When you reach the line that contains "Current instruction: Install", begin copying exactly and continue through the last line below. Do not copy pictures.

== Segment start ==

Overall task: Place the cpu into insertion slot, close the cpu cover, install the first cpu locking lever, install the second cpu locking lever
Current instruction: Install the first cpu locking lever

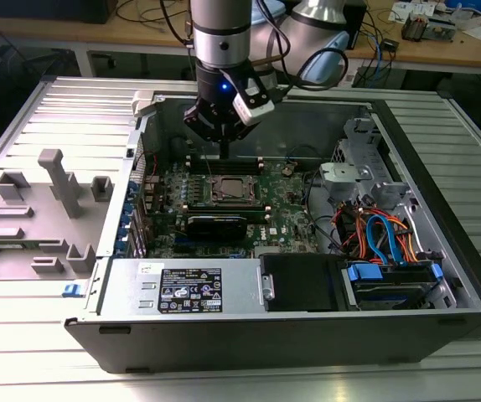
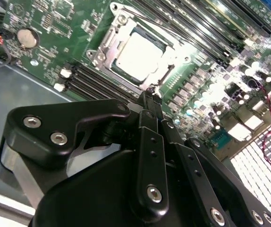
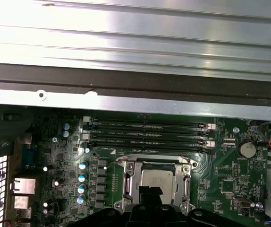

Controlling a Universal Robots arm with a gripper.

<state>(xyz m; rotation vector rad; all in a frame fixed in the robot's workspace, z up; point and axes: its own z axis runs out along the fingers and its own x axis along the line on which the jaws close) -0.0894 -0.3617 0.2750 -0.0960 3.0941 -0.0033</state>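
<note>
Strong glare on the cpu [image 2: 141, 51] and motherboard [image 2: 211, 80] in the second wrist view; computer case [image 1: 307, 126] interior dim, shadowed.

First wrist view: body of my gripper [image 3: 149, 193] blocks the near edge of the cpu cover [image 3: 127, 177] and a strip of the cpu [image 3: 158, 178]. The motherboard [image 3: 230, 170] is cut off by the picture's edge there. Second wrist view: my own black linkage hides the board beneath it. Glare washes out the small components [image 2: 239, 80] beside the socket, so no detail is readable. Whether the locking lever [image 2: 145, 21] is hooked down, cannot tell. Exterior view: my arm [image 1: 222, 25] is cut off at the top edge. The socket area is too small to judge the cover's seating, or whether my fingertips touch anything.
</note>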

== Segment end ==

**SOLUTION FOR THIS PROBLEM**:
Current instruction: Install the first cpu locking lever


Controlling a Universal Robots arm with a gripper.

<state>(xyz m; rotation vector rad; all in a frame fixed in the robot's workspace, z up; point and axes: its own z axis runs out along the fingers and its own x axis along the line on which the jaws close) -0.0894 -0.3617 0.2750 -0.0960 3.0941 -0.0033</state>
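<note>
Strong glare on the cpu [image 2: 141, 51] and motherboard [image 2: 211, 80] in the second wrist view; computer case [image 1: 307, 126] interior dim, shadowed.

First wrist view: body of my gripper [image 3: 149, 193] blocks the near edge of the cpu cover [image 3: 127, 177] and a strip of the cpu [image 3: 158, 178]. The motherboard [image 3: 230, 170] is cut off by the picture's edge there. Second wrist view: my own black linkage hides the board beneath it. Glare washes out the small components [image 2: 239, 80] beside the socket, so no detail is readable. Whether the locking lever [image 2: 145, 21] is hooked down, cannot tell. Exterior view: my arm [image 1: 222, 25] is cut off at the top edge. The socket area is too small to judge the cover's seating, or whether my fingertips touch anything.
</note>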

No further output is required here.